§ Problem statement
In the entries that follow, the line with "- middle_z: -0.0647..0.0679" opens the range and the line with "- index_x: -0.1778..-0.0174" closes it; repeat that range exactly, both lines included.

Stored data
- Opening Delimiter -

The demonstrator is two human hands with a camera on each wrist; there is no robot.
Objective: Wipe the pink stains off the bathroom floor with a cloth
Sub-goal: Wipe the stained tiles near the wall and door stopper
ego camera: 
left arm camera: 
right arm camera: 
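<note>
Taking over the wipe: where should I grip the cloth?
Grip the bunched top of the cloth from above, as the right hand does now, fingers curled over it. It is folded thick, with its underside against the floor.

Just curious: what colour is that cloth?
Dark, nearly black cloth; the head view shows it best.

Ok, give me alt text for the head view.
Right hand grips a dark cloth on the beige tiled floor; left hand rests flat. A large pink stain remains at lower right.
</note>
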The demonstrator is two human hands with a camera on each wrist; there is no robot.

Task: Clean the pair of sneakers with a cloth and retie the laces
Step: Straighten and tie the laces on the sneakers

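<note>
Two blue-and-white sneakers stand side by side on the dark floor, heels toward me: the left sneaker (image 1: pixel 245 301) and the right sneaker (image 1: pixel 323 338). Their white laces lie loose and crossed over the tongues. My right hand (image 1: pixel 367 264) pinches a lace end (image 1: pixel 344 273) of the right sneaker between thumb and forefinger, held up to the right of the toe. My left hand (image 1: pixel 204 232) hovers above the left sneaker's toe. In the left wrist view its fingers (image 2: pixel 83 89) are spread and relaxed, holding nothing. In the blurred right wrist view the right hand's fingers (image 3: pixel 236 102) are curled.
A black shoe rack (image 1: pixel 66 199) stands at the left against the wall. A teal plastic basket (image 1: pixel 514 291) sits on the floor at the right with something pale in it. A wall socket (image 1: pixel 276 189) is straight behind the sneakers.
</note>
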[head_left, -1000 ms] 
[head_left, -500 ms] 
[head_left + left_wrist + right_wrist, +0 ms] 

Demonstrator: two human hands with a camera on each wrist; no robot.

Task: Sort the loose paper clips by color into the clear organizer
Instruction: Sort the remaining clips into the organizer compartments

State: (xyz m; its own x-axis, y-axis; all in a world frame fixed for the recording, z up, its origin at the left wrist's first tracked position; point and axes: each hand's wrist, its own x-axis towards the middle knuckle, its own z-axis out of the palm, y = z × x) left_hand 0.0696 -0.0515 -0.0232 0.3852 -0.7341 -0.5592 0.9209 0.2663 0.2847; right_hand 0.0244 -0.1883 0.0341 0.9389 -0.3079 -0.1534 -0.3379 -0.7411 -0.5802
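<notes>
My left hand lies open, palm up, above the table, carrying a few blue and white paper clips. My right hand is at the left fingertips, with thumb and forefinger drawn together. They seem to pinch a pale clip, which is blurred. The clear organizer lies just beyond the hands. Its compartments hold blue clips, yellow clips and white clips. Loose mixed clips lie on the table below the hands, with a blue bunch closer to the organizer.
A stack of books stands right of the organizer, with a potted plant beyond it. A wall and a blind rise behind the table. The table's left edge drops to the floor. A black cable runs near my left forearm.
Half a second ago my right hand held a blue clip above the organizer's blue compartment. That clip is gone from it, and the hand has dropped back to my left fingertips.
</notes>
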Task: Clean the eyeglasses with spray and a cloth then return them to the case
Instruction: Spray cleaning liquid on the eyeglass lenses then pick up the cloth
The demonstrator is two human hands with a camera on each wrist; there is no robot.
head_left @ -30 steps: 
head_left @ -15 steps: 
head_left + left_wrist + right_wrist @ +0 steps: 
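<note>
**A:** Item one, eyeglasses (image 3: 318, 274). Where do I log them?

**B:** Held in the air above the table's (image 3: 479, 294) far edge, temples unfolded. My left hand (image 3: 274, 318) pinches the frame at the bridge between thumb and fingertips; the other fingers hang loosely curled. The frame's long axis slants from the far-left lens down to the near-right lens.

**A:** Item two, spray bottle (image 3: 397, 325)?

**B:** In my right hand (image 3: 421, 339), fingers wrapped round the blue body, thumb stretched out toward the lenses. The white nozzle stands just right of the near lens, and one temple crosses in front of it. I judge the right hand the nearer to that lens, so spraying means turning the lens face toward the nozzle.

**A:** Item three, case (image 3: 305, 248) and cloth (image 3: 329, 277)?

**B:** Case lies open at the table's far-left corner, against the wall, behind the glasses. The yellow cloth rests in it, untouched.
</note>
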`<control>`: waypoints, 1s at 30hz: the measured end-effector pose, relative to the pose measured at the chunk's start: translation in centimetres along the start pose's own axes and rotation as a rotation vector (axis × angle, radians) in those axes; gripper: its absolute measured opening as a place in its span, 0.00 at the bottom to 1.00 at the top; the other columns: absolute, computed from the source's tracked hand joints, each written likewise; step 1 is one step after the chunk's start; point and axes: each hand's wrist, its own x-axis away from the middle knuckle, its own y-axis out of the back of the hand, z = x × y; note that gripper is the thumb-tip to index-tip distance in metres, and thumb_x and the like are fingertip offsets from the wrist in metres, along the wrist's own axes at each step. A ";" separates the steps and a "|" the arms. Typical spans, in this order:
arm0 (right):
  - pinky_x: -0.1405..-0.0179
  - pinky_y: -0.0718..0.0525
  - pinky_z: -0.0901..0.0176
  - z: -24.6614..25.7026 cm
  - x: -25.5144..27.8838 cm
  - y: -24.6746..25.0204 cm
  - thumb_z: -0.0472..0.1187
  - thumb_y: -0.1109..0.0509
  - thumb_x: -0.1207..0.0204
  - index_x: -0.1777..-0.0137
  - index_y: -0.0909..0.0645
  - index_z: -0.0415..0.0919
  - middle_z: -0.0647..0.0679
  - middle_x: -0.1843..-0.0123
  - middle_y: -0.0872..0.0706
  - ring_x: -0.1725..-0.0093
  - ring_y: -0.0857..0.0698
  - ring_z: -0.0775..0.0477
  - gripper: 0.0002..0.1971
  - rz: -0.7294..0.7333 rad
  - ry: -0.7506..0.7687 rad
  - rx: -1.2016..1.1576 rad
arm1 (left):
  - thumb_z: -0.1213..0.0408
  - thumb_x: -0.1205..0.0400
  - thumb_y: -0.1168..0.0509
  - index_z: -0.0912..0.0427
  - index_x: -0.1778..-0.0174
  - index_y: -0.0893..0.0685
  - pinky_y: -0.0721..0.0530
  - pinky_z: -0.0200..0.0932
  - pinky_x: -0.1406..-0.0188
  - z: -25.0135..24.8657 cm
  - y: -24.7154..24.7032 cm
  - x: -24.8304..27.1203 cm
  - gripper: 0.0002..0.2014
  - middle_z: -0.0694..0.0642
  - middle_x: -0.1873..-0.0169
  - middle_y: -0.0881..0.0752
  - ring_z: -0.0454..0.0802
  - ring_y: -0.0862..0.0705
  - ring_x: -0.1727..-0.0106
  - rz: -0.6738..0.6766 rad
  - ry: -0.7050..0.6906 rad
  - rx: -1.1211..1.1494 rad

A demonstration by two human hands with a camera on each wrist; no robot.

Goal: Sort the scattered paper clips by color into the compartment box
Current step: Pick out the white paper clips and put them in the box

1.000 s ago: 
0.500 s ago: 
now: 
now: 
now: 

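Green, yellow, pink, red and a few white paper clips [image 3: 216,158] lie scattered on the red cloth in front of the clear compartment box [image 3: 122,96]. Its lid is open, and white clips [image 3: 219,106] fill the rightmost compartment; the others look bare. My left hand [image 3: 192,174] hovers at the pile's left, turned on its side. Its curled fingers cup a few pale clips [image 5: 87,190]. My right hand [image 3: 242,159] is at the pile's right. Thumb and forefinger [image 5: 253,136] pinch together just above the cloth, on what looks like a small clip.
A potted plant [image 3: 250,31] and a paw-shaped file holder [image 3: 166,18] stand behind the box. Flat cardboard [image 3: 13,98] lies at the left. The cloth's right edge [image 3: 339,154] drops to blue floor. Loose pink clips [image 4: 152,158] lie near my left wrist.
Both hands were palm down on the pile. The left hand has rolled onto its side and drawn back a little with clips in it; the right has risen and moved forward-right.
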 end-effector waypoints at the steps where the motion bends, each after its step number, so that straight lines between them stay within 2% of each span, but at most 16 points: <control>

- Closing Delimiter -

§ Written response
  - middle_z: -0.0647..0.0679
  - middle_x: -0.1843..-0.0123
  - middle_y: -0.0872..0.0706
  - ring_x: -0.1725..-0.0093
  - ring_y: -0.0857..0.0698
  - ring_z: -0.0775..0.0477
  - gripper: 0.0002..0.1971
  - rz: -0.7294..0.7333 rad
  - ry: -0.7506..0.7687 rad
  - rx: -1.2016..1.1576 rad
arm1 (left):
  - thumb_z: -0.1213..0.0408
  - thumb_x: -0.1205..0.0400
  - thumb_y: -0.1168..0.0509
  - index_z: -0.0912..0.0427
  - index_x: -0.1778..-0.0174

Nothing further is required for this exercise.